How to Count Distinct on Case When? - sql

I have been building up a query today and I have got stuck. I have two unique Ids that identify if and order is Internal or Web. I have been able to split this out so it does the count of how many times they appear but unfortunately it is not providing me with the intended result.
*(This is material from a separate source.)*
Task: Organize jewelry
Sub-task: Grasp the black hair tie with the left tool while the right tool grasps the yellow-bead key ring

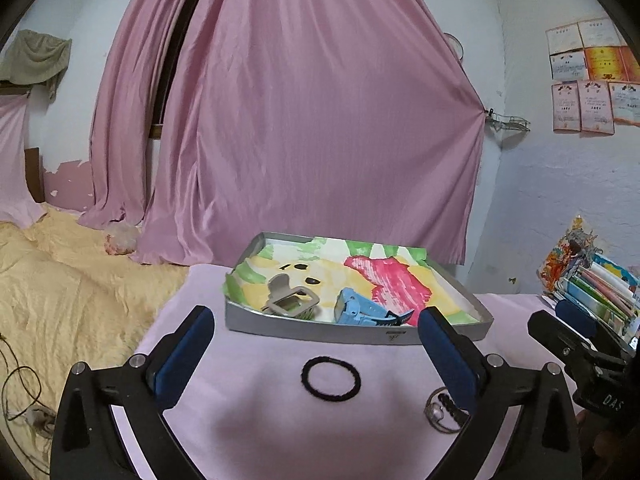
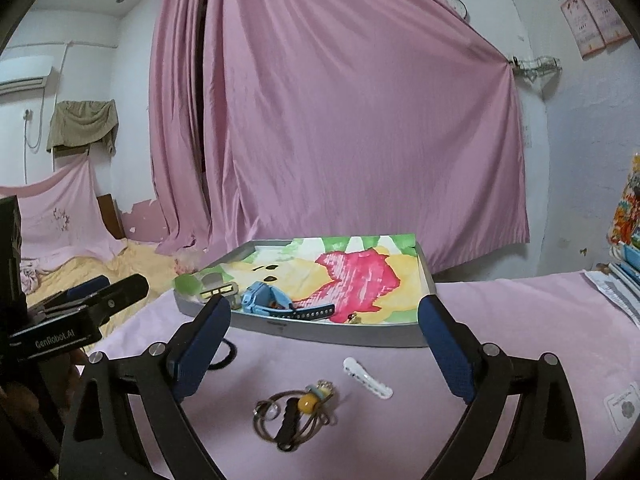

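We hold both grippers empty, fingers spread wide. Black hair tie [image 1: 331, 378] lies flat on the cloth, centred between the left gripper [image 1: 316, 344] fingers, short of the tray [image 1: 320, 330]. Bead-and-ring cluster [image 2: 296, 414] sits between the right gripper [image 2: 324, 340] fingers; white clip [image 2: 367, 378] slants just beyond.

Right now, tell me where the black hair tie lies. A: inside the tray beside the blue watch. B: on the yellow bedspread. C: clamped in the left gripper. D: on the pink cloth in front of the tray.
D: the black hair tie lies flat on the pink cloth, on the near side of the tray, between the fingers of the open left gripper but untouched.
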Available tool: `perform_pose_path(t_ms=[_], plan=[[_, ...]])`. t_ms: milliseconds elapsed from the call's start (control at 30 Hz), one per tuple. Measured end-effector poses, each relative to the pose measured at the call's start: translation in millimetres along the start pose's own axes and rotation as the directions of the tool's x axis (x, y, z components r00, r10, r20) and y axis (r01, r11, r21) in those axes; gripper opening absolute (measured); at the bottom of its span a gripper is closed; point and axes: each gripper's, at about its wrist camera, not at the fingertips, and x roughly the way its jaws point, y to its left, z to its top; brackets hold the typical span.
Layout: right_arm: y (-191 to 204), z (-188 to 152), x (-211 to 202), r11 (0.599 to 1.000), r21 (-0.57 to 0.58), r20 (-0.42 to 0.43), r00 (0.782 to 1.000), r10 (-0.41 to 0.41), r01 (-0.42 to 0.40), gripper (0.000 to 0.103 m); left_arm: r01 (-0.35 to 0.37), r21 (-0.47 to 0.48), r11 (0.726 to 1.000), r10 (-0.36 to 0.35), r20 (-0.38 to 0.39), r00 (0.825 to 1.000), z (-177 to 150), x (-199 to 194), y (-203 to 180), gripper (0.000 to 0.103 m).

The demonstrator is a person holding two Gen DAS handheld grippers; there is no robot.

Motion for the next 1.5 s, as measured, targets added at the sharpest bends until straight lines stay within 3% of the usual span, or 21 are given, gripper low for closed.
perform_pose_path(t_ms=[433, 800, 1000, 1067, 1133, 1400, 1433, 1500], plan=[[21, -20, -25, 0.997, -0.074, 0.006, 1.000, -0.013, 0.013, 0.092, -0.014, 0.063, 0.998, 0.016, -0.041, 0.999, -20, -13, 15, 0.103], [22, -33, -4, 0.997, -0.074, -0.145, 0.989, 0.022, -0.033, 0.092, 0.011, 0.092, 0.996, 0.003, -0.152, 0.988, -25, 4, 17, 0.103], [18, -35, 11, 0.998, -0.049, -0.220, 0.975, 0.030, -0.042, 0.091, 0.018, 0.082, 0.996, 0.002, -0.240, 0.971, -25, 22, 17, 0.103], [17, -34, 15, 0.998, -0.042, -0.242, 0.970, 0.032, -0.044, 0.087, 0.017, 0.083, 0.996, 0.006, -0.271, 0.963, -26, 30, 16, 0.103], [16, -35, 22, 0.998, -0.039, -0.269, 0.962, 0.034, -0.047, 0.073, 0.019, 0.084, 0.996, 0.007, -0.300, 0.954, -26, 37, 15, 0.103], [11, -40, 51, 0.998, 0.003, -0.387, 0.920, 0.055, -0.058, 0.054, 0.046, 0.090, 0.995, -0.007, -0.384, 0.923, -28, 63, 6, 0.102], [10, -40, 54, 0.998, 0.007, -0.401, 0.914, 0.055, -0.057, 0.052, 0.047, 0.088, 0.995, -0.008, -0.398, 0.917, -27, 67, 5, 0.101], [8, -41, 61, 0.998, 0.018, -0.430, 0.901, 0.060, -0.057, 0.050, 0.051, 0.085, 0.995, -0.010, -0.425, 0.905, -28, 74, 4, 0.089]])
From research I have tried creating a Count Distinct Case When statement to provide me with the results.
Please see below where I have broken down what it is doing and how I expect it to be.
Original data looks like:
Company Name Order Date Order Items Orders Value REF
-------------------------------------------------------------------------------
CompanyA 03/01/2019 Item1 Order1 170 INT1
CompanyA 03/01/2019 Item2 Order1 0 INT1
CompanyA 03/01/2019 Item3 Order2 160 WEB2
CompanyA 03/01/2019 Item4 Order2 0 WEB2
How I expect it to be:
Company Name Order Date Order Items Orders Value WEB INT
-----------------------------------------------------------------------------------------
CompanyA 03/01/2019 4 2 330 1 1
What currently comes out
Company Name Order Date Order Items Orders Value WEB INT
-----------------------------------------------------------------------------------------
CompanyA 03/01/2019 4 2 330 2 2
As you can see from my current result it is counting every line even though it is the same reference. Now it is not a hard and fast rule that it is always doubled up. This is why I think I need a Count Distinct Case When. Below is my query I am currently using. This pull from a Progress V10 ODBC that I connect through Excel. Unfortunately I do not have SSMS and Microsoft Query is just useless.
My Current SQL:
SELECT
Company_0.CoaCompanyName
, SopOrder_0.SooOrderDate
, Count(DISTINCT SopOrder_0.SooOrderNumber) AS 'Orders'
, SUM(CASE WHEN SopOrder_0.SooOrderNumber IS NOT NULL THEN 1 ELSE 0 END) AS 'Order Items'
, SUM(SopOrderItem_0.SoiValue) AS 'Order Value'
, SUM(CASE WHEN SopOrder_0.SooParentOrderReference LIKE 'INT%' THEN 1 ELSE 0 END) AS 'INT'
, SUM(CASE WHEN SopOrder_0.SooParentOrderReference LIKE 'WEB%' THEN 1 ELSE 0 END) AS 'WEB'
FROM
SBS.PUB.Company Company_0
, SBS.PUB.SopOrder SopOrder_0
, SBS.PUB.SopOrderItem SopOrderItem_0
WHERE
SopOrder_0.SopOrderID = SopOrderItem_0.SopOrderID
AND Company_0.CompanyID = SopOrder_0.CompanyID
AND SopOrder_0.SooOrderDate > '2019-01-01'
GROUP BY
Company_0.CoaCompanyName
, SopOrder_0.SooOrderDate
I have tried using the following line but it errors on me when importing:
, Count(DISTINCT CASE WHEN SopOrder_0.SooParentOrderReference LIKE 'INT%' THEN SopOrder_0.SooParentOrderReference ELSE 0 END) AS 'INT'
Just so know the error I get when importing at the moment is syntax error at or about "CASE WHEN sopOrder_0.SooParentOrderRefer" (10713)

Try removing the ELSE:
COUNT(DISTINCT CASE WHEN SopOrder_0.SooParentOrderReference LIKE 'INT%' THEN SopOrder_0.SooParentOrderReference END) AS num_int
You don't specify the error, but the problem is probably that the THEN is returning a string and the ELSE a number -- so there is an attempt to convert the string values to a number.
Also, learn to use proper, explicit, standard JOIN syntax. Simple rule: Never use commas in the FROM clause.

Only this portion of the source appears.